FIG. 2 illustrates a further intraocular lens 60 of the present invention having an optic portion 62, and pair of fixation systems 64 a, 64 b each having two fixation members 66, 68 associated therewith. More specifically, the left-hand fixation system 64 a has an upper fixation member 66 a and a lower fixation member 68 a, while the right-hand fixation system 64 b has an upper fixation member 66 b and a lower fixation member 68 b.
 As in the embodiment of FIG. 1, the optic portion 62 includes a generally circular optic 70 circumscribed by a dashed line, and a pair of outwardly extending flanges 72. The flanges 72 are desirably configured the same as the flanges 28 described with respect to the earlier embodiment, such that they each have outwardly converging side edges terminating in a straight outer edge.
 A bridge 74 extends between the upper and lower fixation members 66, 68 of each fixation system. The bridges 74 of each fixation system 64 a, 64 b attach directly to the outwardly extending flanges 72 using a suitable adhesive, or similar expedient. In one embodiment, a linear groove may be provided in each bridge 74 to receive the associated flange 72, and the assembly secured together with an interference fit or with the use of adhesives. Each bridge 74 includes an inner edge facing the optic 70 that is contoured to remain just outside of the circular outline of the optic. For example, and as illustrated, the inner edge may include two straight edge portions 76 a, 76 b that are angled at a central point generally toward the optic 70.
 Each of the upper fixation members 66 a, 66 b extends directly away in a co-linear fashion from the associated lower fixation member 68 a, 68 b and turns inward at bend 80 to a central elongated portion 82. An outer bend 84 leads to an outer footplate 86. Each of the lower fixation members 68 a, 68 b turns inward at bend 90 to a central elongated portion 92, and includes a second bend 94 leading to an outer footplate 96.

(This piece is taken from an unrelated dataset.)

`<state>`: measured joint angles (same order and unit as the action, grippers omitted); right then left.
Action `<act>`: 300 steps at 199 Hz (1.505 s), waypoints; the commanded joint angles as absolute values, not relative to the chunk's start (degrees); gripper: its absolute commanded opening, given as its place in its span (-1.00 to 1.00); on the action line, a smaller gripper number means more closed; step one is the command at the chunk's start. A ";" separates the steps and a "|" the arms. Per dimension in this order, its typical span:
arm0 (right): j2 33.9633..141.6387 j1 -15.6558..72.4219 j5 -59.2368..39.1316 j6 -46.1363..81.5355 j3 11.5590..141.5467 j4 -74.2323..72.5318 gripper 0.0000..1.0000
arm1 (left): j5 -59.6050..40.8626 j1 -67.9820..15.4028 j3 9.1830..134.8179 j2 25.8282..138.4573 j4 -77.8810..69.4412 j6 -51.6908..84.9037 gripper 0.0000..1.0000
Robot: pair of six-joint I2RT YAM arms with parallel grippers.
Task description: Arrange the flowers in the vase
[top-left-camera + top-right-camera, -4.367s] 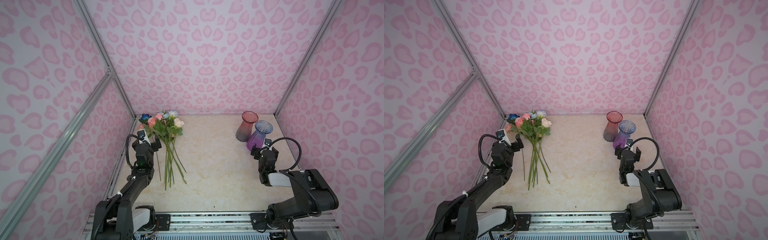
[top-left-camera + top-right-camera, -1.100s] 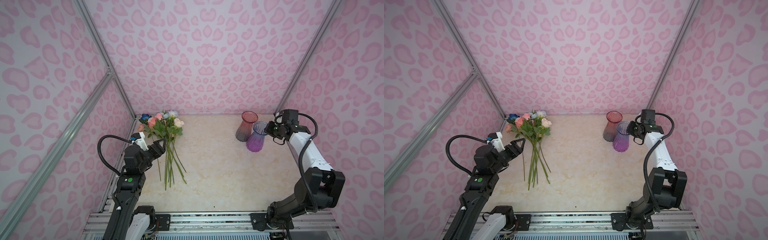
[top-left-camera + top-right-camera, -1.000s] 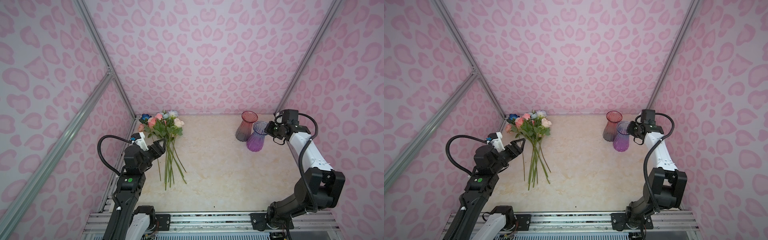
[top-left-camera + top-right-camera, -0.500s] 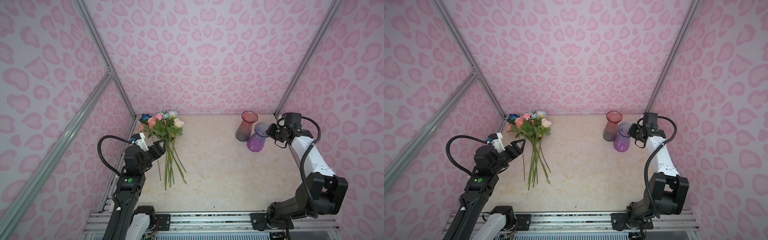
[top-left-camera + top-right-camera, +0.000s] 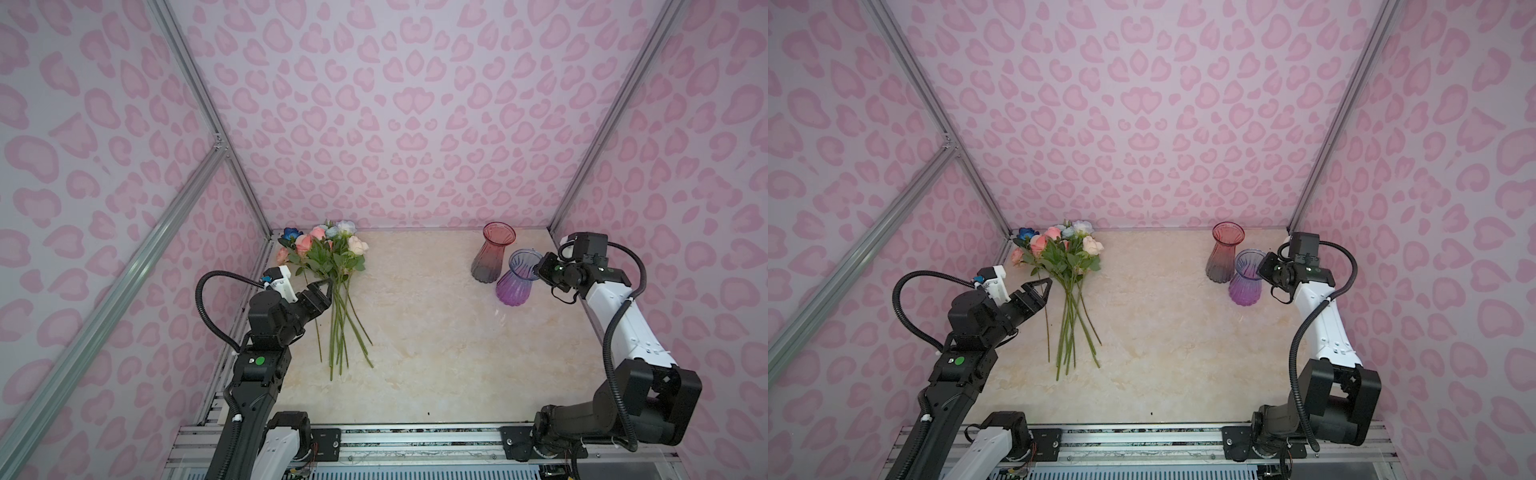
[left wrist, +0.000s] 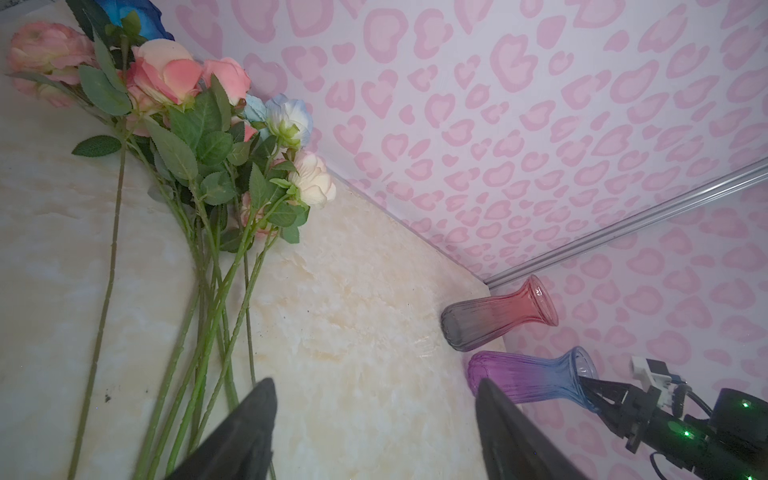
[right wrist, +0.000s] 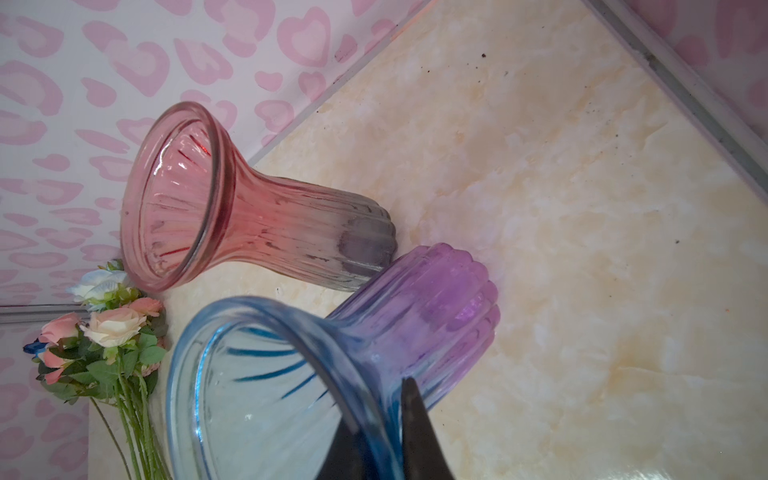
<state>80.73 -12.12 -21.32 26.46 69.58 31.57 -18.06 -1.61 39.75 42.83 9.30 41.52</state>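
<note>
Left gripper point(image 5: 326, 293) gapes just beside the flowers point(image 5: 332, 257).

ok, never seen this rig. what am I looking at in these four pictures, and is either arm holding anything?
Two small robot arms stand at the near edge of a marble-look table, each ending in a two-finger gripper. Two pictures come from a camera pair mounted high up and show nearly the same whole scene. The other two come from a camera on each arm's wrist, looking along its fingers.

On the table lie the flowers, a loose bunch of roses on long green stems. Two glass vases stand upright: a pink vase and a blue-purple vase.

The left gripper is open near the stems and holds nothing. The right gripper is shut on the rim of the blue-purple vase, one finger inside the mouth and one outside, as its wrist view shows.
</note>
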 commanded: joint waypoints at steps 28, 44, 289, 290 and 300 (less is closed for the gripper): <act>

 As the first embodiment, external forces F1 are transmitted through the respective fixation members 66, 68 into forces F2 that are transmitted directly across each of the bridges 74. The bridges 74 thus absorb these opposed compressive forces and prevent them being imparted to the optic 70 to avoid distortion. Stated another way, each pair of upper and lower fixation members 66, 68, respectively, are attached to the optical portion 62 such that a direct line of force transmission is created therebetween outside of the optic 70.
 It should be noted that the upper fixation members 66 a, 66 b are configured differently than the lower fixation members 68 a, 68 b. Specifically, the footplates 86 of the upper fixation members 66 are spaced more closely than the footplates 96 of the lower fixation members 68. The intraocular lens 60 is inserted in the eye such that the upper fixation members 66 are at the trailing end, and enter the eye last. The closely spaced footplates 86 are more easily placed into the anterior chamber at this trailing end position.
 While this invention has been described with respect to various specific examples and embodiments, it is to be understood that the invention is not limited thereto and that it can be variously practiced within the scope of the following claims.